Das verschollene Land Ceba
Beim Aufräumen auf dem Dachboden fiel mir eine Kiste in die Hand. Ich öffnete sie und fand Hefte, kleine Bücher, Fotos und allerhand Kleinigkeiten aus längst vergangenen Zeiten. Ich nahm die Kiste mit in das Wohnzimmer und begann, alles genauer zu betrachten. So entdeckte ich eine Schrift, die mir zuerst fremd erschien. Es dauerte nur einen kurzen Augenblick, bis ich sie lesen konnte. Ich erinnerte mich, das auf einer nahen Insel einmal ein kleines Volk lebte, viel kleinwüchsiger als die Hobbits. Auf diesem Eiland in unserem See gründeten sie ihr Land. Sie bezeichneten es weder als Monarchie oder Republik noch Staat sondern schlicht und einfach als „Land Ceba“. Als Junge hielt ich mich jeden Tag am See auf. Und so sah ich das geschäftige Gewimmel auf der Insel. Das Völkchen schickte sich an, Häuser zu bauen, die langsam zu einer Stadt heranwuchs. Ich legte mich am Rande lang hin und schaute ihnen zu. Eine winzige Gruppe bemerkte mich, einer kam auf mich zu und sprach: „Willst Du ein Freund meines Volkes sein?“ „Oh“, freute ich mich, „er spricht Deutsch.“ Ohne zu zögern sagte ich „Ja, ich will Euer Freund sein.“ „So empfange hier diese Schrift, das Manifest der Ceben. Hilf' uns, damit wir in Frieden und Eintracht leben.“ Zugleich gab er mir das Alphabet, damit ich den Inhalt lesen konnte. Hier ist das Dokument, das lange Zeit in der Kiste geschlummert hat.
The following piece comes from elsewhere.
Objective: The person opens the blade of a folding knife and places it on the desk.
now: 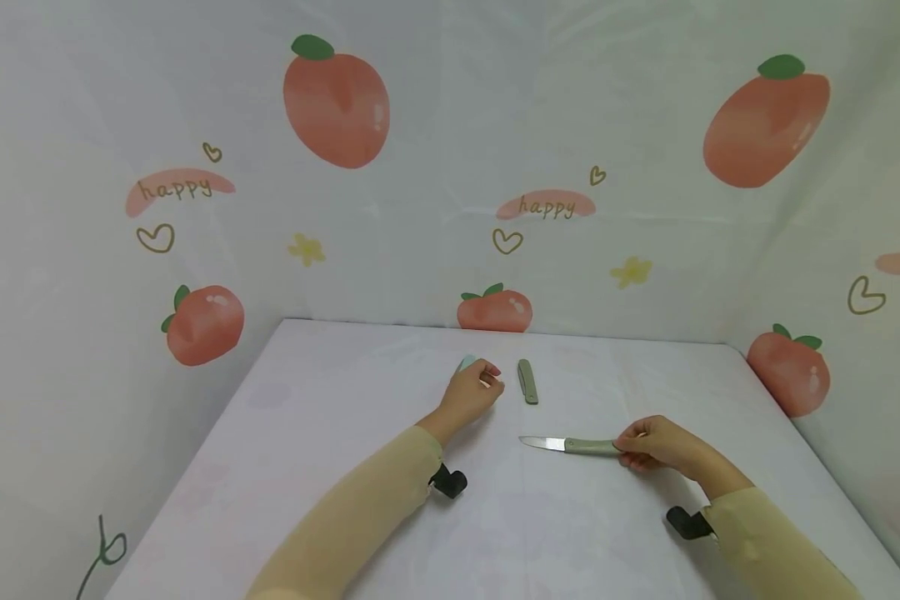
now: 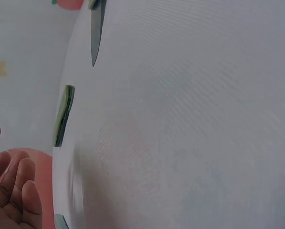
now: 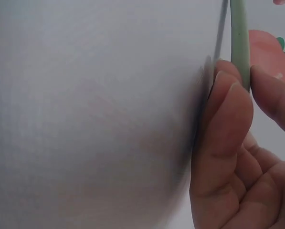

Übertragen in unsere Schrift ist zu lesen:
„Das Volk der Ceben hat sich sein Land gegründet mit dem Ziel, allen seinen Bewohnern ein Leben in Gleichheit, Brüderlichkeit und Freiheit zu garantieren. Gerechtigkeit soll herrschen unter Unseresgleichen. Durch Arbeit und ehrlichen Tausch der Produkte sollen Alle in Wohlstand und keiner in Armut leben.
Der Rat der Gerechten“
Jeden Tag lief ich nachmittags zur Insel. Der Mutter ließ ich verstehen, ich wollte wegen der Schulaufgaben nicht gestört sein. Behutsam half ich meinen Freunden. Ich zeigte Ihnen, wie sie aus der geschmeidigen Erde Blöcke für den Bau ihrer Wohnhäuser und ihres großen Verwaltungspalastes formen konnten.
Es entstanden ihre Hauptstadt, die sie „Pacifica“ nannten und eine Hafenstadt. Sie bewirtschafteten das Land und kultivierten ein seltenes Moos, das ihnen hochwertige Nahrung gab. Aus diesem Moos gewannen sie ein Elexier, das Demjenigen, der es zu sich nahm, lange Gesundheit versprach. Mit diesem Elexier gelang es ihnen, sich bei den Menschen einen der ersten Großrechner einzutauschen. Sie ließen ihn von findigen Köpfen minimieren und stellten ihn in das Verwaltungsgebäude. Als sie mir diesen Erwerb eines Tages freudig verkündeten, fragte ich voller Neugier: „Wozu braucht ihr dieses Ding?“ Mit verschmitztem Lächeln verriet mir der Älteste der Gerechten: „Der Rechner verwaltet unser Land. Wir geben alle wichtigen Daten für unser Leben ein, und er entscheidet für uns mit Unvoreingenommenheit zum Wohle aller. In gewissen Abständen wechselt das Eingabe-Team.“ „Was ist denn der tiefere Sinn des Ganzen“, fragte ich weiter. „Nun“, hob er mit vollem Ernst seine Stimme an, „Wir wollen nicht von Unsresgleichen regiert sein, denn das würde Ungerechtigkeit schaffen.“ Da schwieg ich still, weil ich als Junge nichts vom Regieren verstand.
Lange lebten die Ceben auf der Insel. Zogen die Menschen im Sommer in ihren Booten vorbei, so glaubten sie, ein Märchenland zu sehen. Die Ceben aber zeigten sich ihnen nicht. Sie zeigten sich nur mir. Im festen Glauben, dieses glückliche Land hätte ewigen Bestand, wurde ich nach Jahren bitter enttäuscht. Auf der Insel herrschte Schweigen. Nur wenig ist mir geblieben.
Und heute? Ich pflanze Kartoffeln auf dem fruchtbaren Land.